• WHAT THE EXERCISE ASKS:
Where the word "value" occurs in a line of the data, return the whole line.

• DATA EXCERPT:
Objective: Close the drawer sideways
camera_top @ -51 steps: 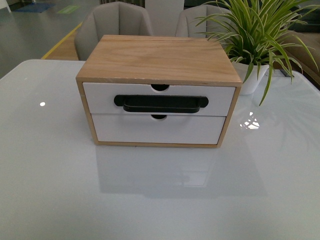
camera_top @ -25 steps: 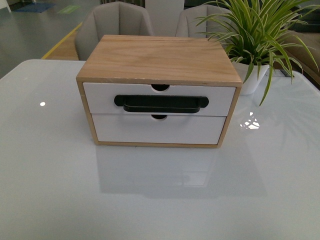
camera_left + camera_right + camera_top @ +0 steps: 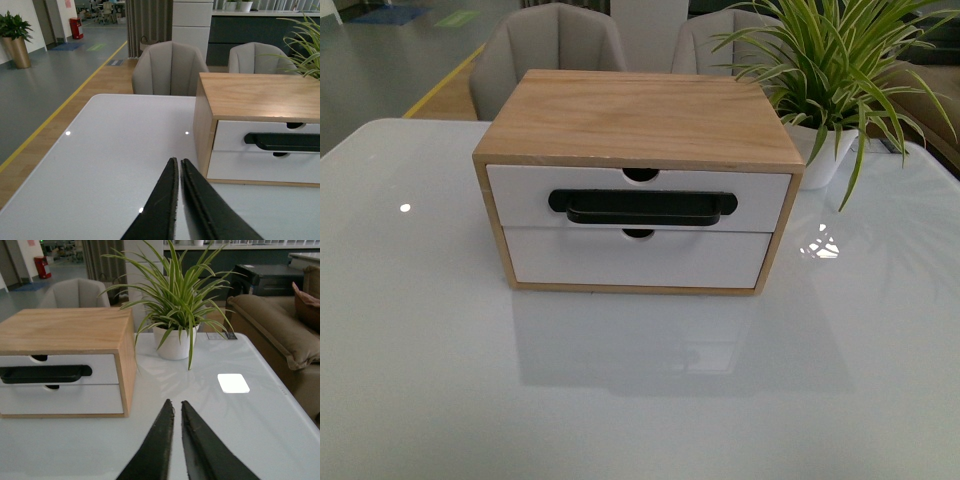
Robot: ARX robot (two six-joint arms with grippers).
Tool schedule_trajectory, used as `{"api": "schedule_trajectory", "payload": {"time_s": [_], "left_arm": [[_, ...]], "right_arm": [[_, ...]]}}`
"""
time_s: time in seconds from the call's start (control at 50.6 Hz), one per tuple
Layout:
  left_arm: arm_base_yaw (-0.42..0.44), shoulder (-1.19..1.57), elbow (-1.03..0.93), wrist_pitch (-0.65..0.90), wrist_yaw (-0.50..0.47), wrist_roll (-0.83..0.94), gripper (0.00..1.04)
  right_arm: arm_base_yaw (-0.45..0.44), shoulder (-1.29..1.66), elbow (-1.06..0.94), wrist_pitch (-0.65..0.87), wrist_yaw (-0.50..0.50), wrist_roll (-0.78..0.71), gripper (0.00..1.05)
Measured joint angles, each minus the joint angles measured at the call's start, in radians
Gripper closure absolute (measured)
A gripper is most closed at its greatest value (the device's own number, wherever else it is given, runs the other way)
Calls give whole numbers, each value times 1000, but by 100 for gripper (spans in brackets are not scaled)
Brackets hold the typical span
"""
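Observation:
The drawer (image 3: pixel 520 196) is the upper one of a wooden cabinet (image 3: pixel 635 115): white front, wide black bar handle (image 3: pixel 641 207), semicircular notch in its top edge. Its front sits level with the cabinet frame. Neither arm shows in the front view. The left wrist view shows my left gripper (image 3: pixel 178 160) shut and empty above the table, off the cabinet's left side, with the drawer (image 3: pixel 230 136) ahead. In the right wrist view my right gripper (image 3: pixel 176 402) is shut and empty off the cabinet's right side, the drawer (image 3: pixel 102 368) in sight.
A plain white lower drawer (image 3: pixel 635 258) sits under the handled one. A potted spider plant (image 3: pixel 825 75) stands by the cabinet's right rear corner on the glossy white table (image 3: pixel 640 400). Grey chairs (image 3: pixel 548 50) stand behind the table, a sofa (image 3: pixel 280 325) to the right.

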Motion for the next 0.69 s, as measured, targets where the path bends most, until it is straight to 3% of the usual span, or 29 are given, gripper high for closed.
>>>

• RESPONSE AREA:
A gripper is most closed at its greatest value (the device's own number, wherever else it is given, runs the other way)
Calls give whole numbers, each value times 1000, but by 100 for gripper (spans in brackets are not scaled)

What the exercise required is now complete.